Expect to see a sequel to Solo: A Star Wars Story despite the disappointing box office receipts for this latest addition to the cinema event which began in 1977. If there is anything Hollywood abhors, it is a once popular franchise going out on a sour note. Remember Indiana Jones and the Temple of Doom or anything about the plot or Harrison Ford’s co-stars? George Lucas made sure you did not, teaming Ford with Sean Connery and the ancient city of Petra in the more critically praised and enduring Indiana Jones and the Last Crusade. (Cinematic Footnote: If only it had been the last crusade for this franchise. It does not take a directorial genius to know a crystal skull is no match for the ark of the covenant or the holy grail. To make up for this, Ford has agreed to a fifth and final appearance as the archaeologist in a projected 2020 release with Steven Spielberg at the helm. Good luck. )
In Tinseltown, one the most talked about failures of a successful franchise to satisfy its audience remains The Godfather Part III, in which (spoiler alert if that is possible 27 years after a film’s release) Michael Corleone (Al Pacino) dies alone, a broken man. After all, the first two installments won Oscars for best picture. Attempts at a fourth incarnation based on the rise of Sonny Corleone’s (James Caan) illegitimate son Vincent (Andy Garcia) as the family head dissolved upon the death of the book’s author and screenwriter Mario Puzzo in 1999.
On the morning following what can only be described as a five-day roller coaster ride in the annuls of United States foreign policy, my thoughts turned to one particular scene in the 1972 original. Following Sonny’s fatal ambush at a toll plaza, Don Vito Corleone (Marlon Brando) calls a meeting of the heads of the five mafia families at a bank in New York City. After acknowledging many of the attendees have lost loved ones as a result of the rivalry for control of various black market enterprises from olive oil to prostitution, Vito Corleone calls for a truce.
I hoped that we would come here and reason together. And as a reasonable man I’m willing to do whatever’s necessary to find a peaceful solution to these problems…
As was the case in all three chapters of the Corleone saga, offers of reconciliation with enemies is a ruse that leads to the death of those who betrayed the family. In the original, the bloodbath takes place during the the baptism of Michael’s son Anthony. In Part III, the assassinations are carried out while Michael, his ex-wife Kate (Diane Keaton) and daughter Mary (Sofia Coppola) attend an opera in which aspiring singer Anthony performs for the Pope.
Which brings us back to the past week of Trump-style diplomacy. For three-quarters of a century, the American president has been the de facto godfather of the North Atlantic Treaty Organization (NATO). Yet, in less than five days, Donald Trump traded his standing in NATO for leadership of the latest version of the five families.
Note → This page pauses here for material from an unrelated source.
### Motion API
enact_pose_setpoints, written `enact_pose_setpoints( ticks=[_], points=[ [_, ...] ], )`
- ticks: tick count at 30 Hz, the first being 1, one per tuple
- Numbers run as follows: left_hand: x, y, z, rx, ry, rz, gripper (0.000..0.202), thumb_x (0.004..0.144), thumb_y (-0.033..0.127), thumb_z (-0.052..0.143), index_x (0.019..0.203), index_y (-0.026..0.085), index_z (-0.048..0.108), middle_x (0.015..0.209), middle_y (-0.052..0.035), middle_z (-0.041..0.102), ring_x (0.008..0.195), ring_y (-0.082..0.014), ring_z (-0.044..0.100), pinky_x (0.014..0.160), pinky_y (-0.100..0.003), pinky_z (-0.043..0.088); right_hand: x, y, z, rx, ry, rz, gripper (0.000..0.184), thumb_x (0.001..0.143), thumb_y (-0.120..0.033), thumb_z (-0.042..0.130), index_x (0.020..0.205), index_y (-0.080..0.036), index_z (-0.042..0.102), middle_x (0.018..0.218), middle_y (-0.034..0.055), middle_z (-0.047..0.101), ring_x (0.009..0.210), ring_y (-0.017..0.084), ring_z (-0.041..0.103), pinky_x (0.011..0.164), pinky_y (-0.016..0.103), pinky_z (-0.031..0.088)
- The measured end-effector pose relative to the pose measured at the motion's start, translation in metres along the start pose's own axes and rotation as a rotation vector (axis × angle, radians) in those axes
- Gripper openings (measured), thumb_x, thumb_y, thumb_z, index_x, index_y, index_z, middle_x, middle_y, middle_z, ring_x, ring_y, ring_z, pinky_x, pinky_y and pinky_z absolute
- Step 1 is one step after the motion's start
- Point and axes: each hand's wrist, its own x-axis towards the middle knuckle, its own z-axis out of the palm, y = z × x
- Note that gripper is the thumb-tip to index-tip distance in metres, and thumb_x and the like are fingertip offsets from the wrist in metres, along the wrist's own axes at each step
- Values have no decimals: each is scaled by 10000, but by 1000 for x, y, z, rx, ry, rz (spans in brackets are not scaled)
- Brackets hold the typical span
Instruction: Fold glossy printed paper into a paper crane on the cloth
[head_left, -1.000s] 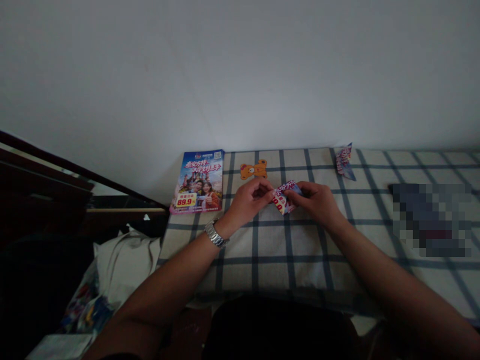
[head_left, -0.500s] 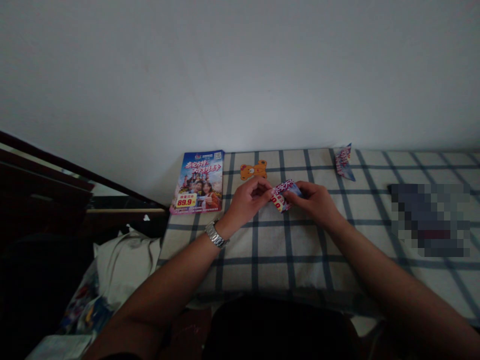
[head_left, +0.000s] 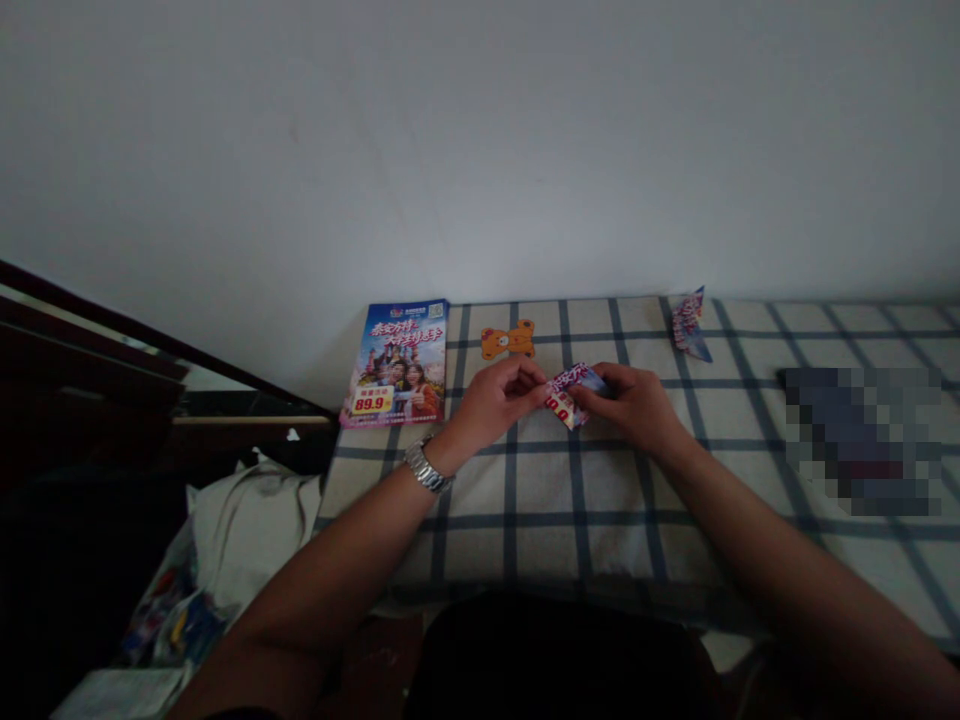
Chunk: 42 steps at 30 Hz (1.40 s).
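Observation:
Between my two hands is a small folded paper [head_left: 568, 393], printed in purple, white and yellow like the flyers. My left hand [head_left: 501, 398], with a metal watch [head_left: 428, 466] on the wrist, pinches its left corner. The thumb and fingers of my right hand [head_left: 628, 405] are closed on its right side. The paper is held just above the checked cloth [head_left: 540, 490]. Left of my hands lies a stack of printed flyers [head_left: 397, 365]. A bear-shaped flat piece [head_left: 507, 340] lies beyond my left hand.
Another folded paper [head_left: 689, 325] stands near the wall at the back right. A dark, pixelated object [head_left: 855, 440] lies on the cloth at the right. Below the table's left edge are a whitish bag [head_left: 251, 530] and dark wooden furniture [head_left: 90, 400].
The folded paper has shifted slightly right and tilted a little in my fingers. Both hands keep their grip and have barely moved.

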Motion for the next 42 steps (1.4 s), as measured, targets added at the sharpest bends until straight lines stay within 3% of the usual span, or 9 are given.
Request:
enact_pose_setpoints(
  ticks=[3,6,8,11,14,21,27,38,42],
  points=[
    [-1,0,1,-25,30,17,207,941,359,759,968,179,660,880,-23,723,778,-117,688,732,-236,565,1,4,2,16,9,-12,286,867,-485,741,868,-199,756,702,14,690,631,162,564,563,285,410],
    [-1,1,2,-34,60,28,203,940,355,758,952,182,653,878,-19,716,776,-117,685,725,-233,559,2,6,4,190,-30,31,445,849,-517,781,1176,-223,712,898,46,778,736,206,678,648,309,526],
    [-1,3,1,-38,72,27,197,942,348,753,943,181,649,886,-20,714,781,-120,684,727,-236,558,2,6,5,275,-41,67,542,832,-521,805,1268,-233,662,975,57,793,774,220,712,680,319,557],
    [-1,5,1,-33,79,26,188,942,337,756,949,183,648,885,-16,710,787,-123,684,736,-238,556,2,4,5,208,-38,78,378,849,-528,786,1030,-202,725,850,41,761,706,198,668,610,290,503],
    [-1,5,2,-30,84,26,187,936,335,762,959,188,649,887,-14,710,795,-127,684,746,-244,559,1,4,4,129,-68,84,367,876,-549,747,845,-184,724,694,16,680,612,167,571,535,276,406],
    [-2,0,3,-34,67,23,199,936,347,760,971,188,645,895,-16,711,796,-125,686,745,-242,567,0,7,3,66,-78,79,382,891,-554,724,854,-175,741,692,20,671,603,159,534,539,280,374],
    [-2,1,4,-27,64,22,219,933,367,764,963,185,646,892,-22,718,794,-124,689,740,-239,571,2,5,1,-21,-64,63,412,872,-567,716,771,-168,702,608,-6,573,571,135,461,512,267,316],
    [-2,2,4,-78,52,15,206,931,358,773,964,181,672,891,-30,737,790,-129,709,732,-244,577,0,3,0,29,-42,56,355,850,-505,738,769,-162,694,614,-20,528,579,122,429,517,258,303],
    [-2,4,3,-101,82,36,201,921,333,783,968,178,664,883,-22,728,784,-123,701,732,-236,578,0,-1,0,55,-24,64,363,844,-514,763,759,-167,692,618,-13,576,568,126,472,508,255,330]
  ],
)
Except in this sequel, Emilio Barzini, Philip Tattaglia, Ottilion Cuneo and Anthony Stracci are played by Vladimir Putin, Recep Erdogan, Rodrigo Duterte and newcomer Kim Jung-Un.
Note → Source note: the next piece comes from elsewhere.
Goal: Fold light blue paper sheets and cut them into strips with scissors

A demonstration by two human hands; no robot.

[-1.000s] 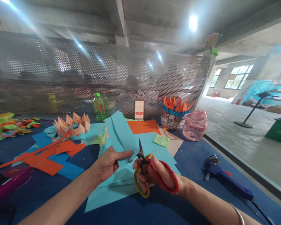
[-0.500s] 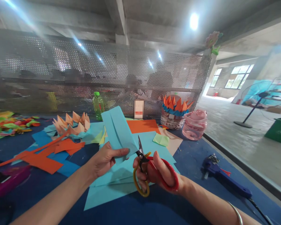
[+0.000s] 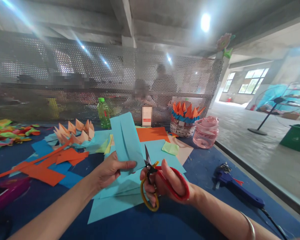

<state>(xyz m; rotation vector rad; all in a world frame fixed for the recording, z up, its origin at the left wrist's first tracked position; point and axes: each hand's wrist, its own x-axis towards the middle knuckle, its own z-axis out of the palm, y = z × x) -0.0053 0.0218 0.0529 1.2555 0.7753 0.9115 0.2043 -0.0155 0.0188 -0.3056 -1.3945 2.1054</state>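
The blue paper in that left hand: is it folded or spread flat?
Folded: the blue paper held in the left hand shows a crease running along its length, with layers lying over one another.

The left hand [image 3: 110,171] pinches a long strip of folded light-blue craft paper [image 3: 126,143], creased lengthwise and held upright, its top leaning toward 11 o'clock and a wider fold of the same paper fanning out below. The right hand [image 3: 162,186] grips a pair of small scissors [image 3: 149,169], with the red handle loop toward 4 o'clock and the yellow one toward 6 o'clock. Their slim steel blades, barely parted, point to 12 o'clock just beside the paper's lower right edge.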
Vito Corleone dreamed of the day when the family business would be legitimate and his son Michael (Al Pacino) might be elected to the U.S. Senate. Fred Trump never imagined his son could become not senator, but president and also remain head of the five families.
One final piece of advice to the other members of this new alliance. In the unlikely event Trump ever attends an evening of opera at the Kennedy Center or the Met, watch your backs. Those scenes never end well for anyone who thinks getting in bed with the godfather is good for their health.
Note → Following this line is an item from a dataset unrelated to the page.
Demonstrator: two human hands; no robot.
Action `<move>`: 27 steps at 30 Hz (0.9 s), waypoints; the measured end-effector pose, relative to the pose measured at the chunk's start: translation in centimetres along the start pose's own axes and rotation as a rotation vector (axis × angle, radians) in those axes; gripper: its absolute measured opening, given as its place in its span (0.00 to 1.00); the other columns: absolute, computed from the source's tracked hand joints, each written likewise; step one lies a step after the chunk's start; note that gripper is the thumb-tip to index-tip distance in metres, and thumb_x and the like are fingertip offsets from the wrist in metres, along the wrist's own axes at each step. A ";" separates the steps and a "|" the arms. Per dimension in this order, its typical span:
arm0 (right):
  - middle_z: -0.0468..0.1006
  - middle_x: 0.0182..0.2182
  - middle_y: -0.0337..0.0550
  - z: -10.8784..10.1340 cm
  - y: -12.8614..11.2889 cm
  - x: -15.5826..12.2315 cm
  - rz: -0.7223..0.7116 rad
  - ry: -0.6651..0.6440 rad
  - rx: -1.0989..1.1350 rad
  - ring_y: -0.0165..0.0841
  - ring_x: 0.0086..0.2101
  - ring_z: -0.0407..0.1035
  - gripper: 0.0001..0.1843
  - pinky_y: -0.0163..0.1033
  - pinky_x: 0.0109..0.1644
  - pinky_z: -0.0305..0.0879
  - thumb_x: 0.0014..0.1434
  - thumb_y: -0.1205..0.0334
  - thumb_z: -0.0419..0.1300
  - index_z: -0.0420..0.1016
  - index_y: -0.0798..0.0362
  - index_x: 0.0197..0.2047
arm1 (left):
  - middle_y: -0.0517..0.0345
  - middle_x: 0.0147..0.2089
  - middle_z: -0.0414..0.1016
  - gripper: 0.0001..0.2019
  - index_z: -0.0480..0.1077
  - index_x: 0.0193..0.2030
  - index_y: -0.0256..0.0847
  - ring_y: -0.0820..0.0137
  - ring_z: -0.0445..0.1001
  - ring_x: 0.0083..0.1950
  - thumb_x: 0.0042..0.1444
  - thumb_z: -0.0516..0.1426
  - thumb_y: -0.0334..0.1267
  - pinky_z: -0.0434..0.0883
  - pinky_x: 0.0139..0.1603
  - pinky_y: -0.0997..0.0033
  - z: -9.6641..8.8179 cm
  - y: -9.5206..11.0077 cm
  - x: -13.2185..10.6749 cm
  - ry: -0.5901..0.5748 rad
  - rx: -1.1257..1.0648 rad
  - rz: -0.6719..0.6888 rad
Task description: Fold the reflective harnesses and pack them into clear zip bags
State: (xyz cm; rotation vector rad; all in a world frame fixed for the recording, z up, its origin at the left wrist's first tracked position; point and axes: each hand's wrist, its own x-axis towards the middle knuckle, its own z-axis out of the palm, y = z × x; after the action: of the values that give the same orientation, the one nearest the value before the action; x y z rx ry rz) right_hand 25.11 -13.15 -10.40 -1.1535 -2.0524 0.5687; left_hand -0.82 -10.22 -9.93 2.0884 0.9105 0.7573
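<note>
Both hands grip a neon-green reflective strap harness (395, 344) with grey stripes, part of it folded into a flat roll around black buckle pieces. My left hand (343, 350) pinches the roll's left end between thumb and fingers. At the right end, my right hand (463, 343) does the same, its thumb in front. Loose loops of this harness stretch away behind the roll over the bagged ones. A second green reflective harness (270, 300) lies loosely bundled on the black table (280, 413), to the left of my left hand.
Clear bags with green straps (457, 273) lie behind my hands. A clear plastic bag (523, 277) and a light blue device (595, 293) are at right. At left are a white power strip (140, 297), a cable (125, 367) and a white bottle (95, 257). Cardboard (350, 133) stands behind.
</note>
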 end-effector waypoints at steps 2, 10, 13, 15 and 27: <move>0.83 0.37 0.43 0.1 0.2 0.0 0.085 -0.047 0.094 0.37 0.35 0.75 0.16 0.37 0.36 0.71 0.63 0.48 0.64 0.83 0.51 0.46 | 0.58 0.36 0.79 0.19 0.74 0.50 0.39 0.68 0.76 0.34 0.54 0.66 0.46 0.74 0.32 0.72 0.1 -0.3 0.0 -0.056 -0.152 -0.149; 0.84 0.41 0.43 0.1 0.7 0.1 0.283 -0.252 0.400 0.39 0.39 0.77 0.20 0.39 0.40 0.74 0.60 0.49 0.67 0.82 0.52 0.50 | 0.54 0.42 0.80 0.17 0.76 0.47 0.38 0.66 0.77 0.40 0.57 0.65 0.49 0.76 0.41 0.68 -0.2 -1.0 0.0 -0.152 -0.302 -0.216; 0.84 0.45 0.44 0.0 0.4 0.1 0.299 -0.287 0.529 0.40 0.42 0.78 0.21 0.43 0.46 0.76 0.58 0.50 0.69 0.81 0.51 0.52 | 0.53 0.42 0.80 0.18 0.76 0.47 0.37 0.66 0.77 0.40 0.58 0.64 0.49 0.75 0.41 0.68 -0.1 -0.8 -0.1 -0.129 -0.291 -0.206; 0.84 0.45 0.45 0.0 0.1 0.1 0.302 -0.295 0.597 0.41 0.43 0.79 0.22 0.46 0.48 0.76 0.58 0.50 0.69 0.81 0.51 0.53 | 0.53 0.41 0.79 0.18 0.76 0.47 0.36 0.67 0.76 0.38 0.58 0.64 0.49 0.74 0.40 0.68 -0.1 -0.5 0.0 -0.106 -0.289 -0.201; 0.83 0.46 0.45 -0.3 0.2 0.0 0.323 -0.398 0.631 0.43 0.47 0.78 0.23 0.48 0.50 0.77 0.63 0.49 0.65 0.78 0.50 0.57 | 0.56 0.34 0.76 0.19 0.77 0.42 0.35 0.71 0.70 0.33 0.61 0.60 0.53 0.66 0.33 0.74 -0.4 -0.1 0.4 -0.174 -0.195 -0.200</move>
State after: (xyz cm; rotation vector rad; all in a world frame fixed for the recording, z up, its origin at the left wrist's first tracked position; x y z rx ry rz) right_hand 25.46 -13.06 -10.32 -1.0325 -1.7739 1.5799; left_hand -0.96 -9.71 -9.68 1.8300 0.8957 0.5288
One of the unforeseen sideshows of the G7 summit was Trump’s Twitter rants directed at Canadian prime minister Justin Trudeau. Again, The Godfather sheds some insight into what motivates the current occupant of the oval office. When Michael Corleone offers to revenge his father’s attempted murder by taking out a corrupt police officer who participated in the plot, Michael’s older brother Sonny warns, “You’re taking this very personal.” To which Michael mouths the phrase which becomes the second most quoted excerpt from Puzzo’s script, “It’s not personal. It’s strictly business.”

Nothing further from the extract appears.